» Work instruction
Word for word and without images, reproduce the listing that follows.

» Information shown

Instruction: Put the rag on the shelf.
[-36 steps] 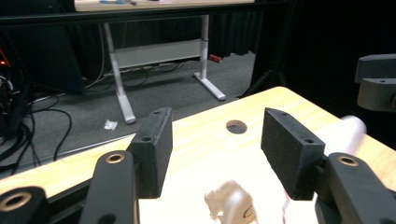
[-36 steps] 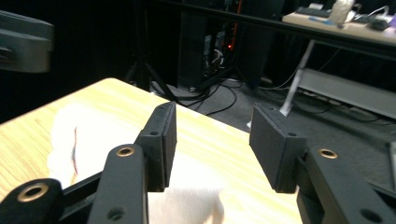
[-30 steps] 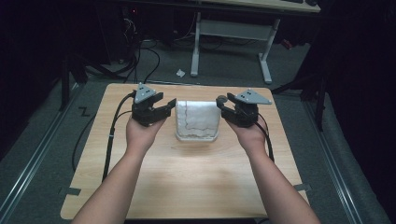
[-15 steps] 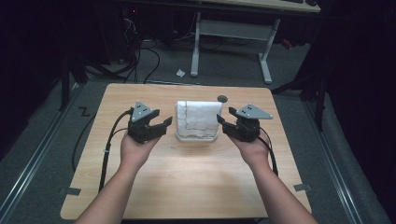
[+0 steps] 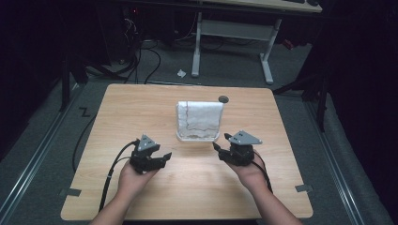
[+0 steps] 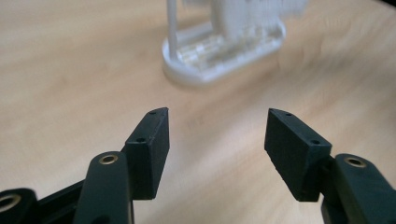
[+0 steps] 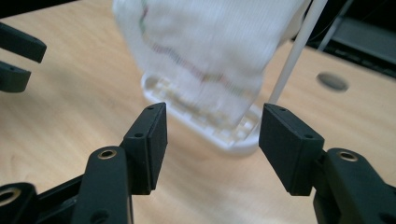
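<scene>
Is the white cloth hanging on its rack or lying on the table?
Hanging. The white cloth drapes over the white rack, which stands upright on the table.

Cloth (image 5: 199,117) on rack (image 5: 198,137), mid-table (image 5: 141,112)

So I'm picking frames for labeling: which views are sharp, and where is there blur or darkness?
High view: wooden table evenly lit, surroundings nearly black. Left gripper view: jaws sharp, white rack soft. Right gripper view: jaws sharp, the white cloth on the rack smeared.
</scene>
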`<state>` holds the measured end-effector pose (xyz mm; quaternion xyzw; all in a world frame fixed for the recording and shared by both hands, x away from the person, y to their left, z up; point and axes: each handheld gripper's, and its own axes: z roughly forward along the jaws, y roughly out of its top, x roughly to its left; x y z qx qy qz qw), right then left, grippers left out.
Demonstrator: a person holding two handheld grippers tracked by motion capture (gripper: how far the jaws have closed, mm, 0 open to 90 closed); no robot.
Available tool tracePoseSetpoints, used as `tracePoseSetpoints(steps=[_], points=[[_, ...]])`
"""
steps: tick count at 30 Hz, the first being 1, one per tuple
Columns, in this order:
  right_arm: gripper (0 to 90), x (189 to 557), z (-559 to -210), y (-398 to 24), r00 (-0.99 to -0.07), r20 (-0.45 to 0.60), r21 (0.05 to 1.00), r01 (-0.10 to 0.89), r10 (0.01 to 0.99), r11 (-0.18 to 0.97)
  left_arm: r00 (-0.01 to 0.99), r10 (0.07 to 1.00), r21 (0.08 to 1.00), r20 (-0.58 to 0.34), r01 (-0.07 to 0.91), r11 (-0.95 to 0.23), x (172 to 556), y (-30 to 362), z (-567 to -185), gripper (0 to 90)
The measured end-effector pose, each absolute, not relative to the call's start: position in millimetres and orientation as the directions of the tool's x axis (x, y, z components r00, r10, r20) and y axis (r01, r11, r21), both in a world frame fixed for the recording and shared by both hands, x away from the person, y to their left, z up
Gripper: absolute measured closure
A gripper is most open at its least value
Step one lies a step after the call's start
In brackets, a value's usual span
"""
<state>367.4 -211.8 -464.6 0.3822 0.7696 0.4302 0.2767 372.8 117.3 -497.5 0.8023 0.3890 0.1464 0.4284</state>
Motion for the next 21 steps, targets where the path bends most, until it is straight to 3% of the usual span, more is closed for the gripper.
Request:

» Written solution
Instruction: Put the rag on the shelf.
[-36 steps] 
[-36 steps] 
[-30 steps] 
[-15 steps] 
[+0 steps] 
[+0 steps] 
[+0 steps] 
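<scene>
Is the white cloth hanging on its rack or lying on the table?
Hanging. The white cloth drapes over the white rack, which stands upright on the table.

Cloth (image 5: 199,117) on rack (image 5: 198,137), mid-table (image 5: 141,112)

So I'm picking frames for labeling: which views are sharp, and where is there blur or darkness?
High view: wooden table evenly lit, surroundings nearly black. Left gripper view: jaws sharp, white rack soft. Right gripper view: jaws sharp, the white cloth on the rack smeared.
</scene>
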`<state>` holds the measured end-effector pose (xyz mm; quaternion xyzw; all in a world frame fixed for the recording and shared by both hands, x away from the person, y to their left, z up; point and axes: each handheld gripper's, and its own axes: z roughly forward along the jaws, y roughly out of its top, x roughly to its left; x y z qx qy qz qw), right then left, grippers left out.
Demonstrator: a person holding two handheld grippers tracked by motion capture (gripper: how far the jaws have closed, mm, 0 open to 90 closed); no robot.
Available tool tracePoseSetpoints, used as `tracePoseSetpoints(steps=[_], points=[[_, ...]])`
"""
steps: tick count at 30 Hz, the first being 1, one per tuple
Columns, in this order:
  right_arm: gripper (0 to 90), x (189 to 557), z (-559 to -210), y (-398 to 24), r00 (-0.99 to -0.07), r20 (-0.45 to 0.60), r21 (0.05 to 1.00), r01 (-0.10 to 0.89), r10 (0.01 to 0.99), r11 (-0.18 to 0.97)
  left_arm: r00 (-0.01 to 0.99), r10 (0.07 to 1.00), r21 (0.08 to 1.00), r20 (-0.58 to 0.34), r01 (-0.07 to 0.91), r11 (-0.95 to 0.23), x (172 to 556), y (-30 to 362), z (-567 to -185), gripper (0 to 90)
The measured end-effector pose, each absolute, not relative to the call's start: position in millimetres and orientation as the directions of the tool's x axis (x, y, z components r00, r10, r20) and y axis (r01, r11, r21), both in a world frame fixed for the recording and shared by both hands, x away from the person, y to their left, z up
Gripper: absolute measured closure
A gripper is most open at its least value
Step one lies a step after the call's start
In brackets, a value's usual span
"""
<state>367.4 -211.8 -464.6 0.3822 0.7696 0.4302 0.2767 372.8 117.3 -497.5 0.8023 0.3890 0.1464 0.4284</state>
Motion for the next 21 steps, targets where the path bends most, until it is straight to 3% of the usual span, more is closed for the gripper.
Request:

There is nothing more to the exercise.